[INSTRUCTIONS FOR THE TASK]: Quote the records below word for word, please, from the very first line through the one that contains "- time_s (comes", and nothing beyond it.

[EXTRACTED INFORMATION]:
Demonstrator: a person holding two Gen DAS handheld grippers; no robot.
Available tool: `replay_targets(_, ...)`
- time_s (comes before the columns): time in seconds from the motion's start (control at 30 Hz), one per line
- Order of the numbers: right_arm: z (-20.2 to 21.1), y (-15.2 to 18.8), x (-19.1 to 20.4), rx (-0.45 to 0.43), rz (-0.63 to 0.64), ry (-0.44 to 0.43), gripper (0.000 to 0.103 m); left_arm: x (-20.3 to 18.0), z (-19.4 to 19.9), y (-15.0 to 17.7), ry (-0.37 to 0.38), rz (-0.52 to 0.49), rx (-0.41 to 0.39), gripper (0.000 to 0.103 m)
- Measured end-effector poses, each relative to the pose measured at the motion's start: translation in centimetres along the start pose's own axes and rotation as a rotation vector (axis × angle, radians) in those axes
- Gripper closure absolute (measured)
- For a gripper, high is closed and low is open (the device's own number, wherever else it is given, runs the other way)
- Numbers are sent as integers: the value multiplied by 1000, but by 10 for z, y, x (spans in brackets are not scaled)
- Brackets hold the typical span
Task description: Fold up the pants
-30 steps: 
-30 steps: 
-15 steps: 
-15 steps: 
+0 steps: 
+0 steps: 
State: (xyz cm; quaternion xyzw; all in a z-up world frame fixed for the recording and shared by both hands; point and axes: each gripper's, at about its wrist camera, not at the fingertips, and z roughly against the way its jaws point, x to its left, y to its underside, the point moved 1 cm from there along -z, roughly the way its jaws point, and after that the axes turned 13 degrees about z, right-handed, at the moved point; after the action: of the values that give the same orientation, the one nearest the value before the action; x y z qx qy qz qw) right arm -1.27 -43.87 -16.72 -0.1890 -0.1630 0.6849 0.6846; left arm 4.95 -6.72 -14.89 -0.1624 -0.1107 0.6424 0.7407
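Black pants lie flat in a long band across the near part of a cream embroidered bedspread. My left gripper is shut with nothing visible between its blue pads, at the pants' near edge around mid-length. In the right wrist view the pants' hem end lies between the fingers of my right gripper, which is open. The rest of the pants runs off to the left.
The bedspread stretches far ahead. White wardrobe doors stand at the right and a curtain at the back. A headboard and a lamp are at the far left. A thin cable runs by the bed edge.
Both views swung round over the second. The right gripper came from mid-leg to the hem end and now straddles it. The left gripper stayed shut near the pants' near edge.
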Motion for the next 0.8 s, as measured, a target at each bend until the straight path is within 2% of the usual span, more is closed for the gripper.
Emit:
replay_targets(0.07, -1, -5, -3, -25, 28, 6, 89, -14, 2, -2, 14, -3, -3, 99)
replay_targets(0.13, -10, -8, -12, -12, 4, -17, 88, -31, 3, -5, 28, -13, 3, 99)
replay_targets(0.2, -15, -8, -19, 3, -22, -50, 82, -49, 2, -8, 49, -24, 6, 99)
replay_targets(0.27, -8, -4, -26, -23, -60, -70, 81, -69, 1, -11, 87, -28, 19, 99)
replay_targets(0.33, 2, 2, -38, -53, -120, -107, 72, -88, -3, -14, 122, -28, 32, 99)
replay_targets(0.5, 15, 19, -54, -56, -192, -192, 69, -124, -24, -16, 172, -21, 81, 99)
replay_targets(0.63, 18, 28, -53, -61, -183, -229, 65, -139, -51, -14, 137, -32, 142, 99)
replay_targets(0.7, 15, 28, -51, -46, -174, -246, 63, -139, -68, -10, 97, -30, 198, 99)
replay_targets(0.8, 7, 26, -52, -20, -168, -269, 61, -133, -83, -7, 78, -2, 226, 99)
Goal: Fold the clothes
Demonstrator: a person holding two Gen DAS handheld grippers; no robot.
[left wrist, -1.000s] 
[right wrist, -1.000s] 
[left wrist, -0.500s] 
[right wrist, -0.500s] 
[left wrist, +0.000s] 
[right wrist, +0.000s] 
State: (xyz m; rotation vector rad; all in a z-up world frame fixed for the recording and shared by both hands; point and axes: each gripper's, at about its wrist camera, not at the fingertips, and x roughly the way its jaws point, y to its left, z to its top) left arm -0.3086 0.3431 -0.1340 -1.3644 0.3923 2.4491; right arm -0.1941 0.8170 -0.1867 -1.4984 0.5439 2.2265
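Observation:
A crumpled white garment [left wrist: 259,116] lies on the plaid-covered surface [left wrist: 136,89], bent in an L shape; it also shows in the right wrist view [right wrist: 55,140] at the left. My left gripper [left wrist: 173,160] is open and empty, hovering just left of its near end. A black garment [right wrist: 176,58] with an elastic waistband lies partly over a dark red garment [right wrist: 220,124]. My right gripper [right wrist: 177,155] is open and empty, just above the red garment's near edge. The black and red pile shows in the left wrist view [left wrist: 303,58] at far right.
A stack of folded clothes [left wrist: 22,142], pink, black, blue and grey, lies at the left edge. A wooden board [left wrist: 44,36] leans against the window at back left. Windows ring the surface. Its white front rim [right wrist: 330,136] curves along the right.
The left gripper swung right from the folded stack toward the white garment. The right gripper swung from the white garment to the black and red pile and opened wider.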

[EXPECTED ANSWER]:
Demonstrator: a person holding two Gen DAS handheld grippers; no robot.
Available tool: `replay_targets(_, ...)`
- time_s (comes before the columns): time in seconds from the motion's start (control at 30 Hz), one per line

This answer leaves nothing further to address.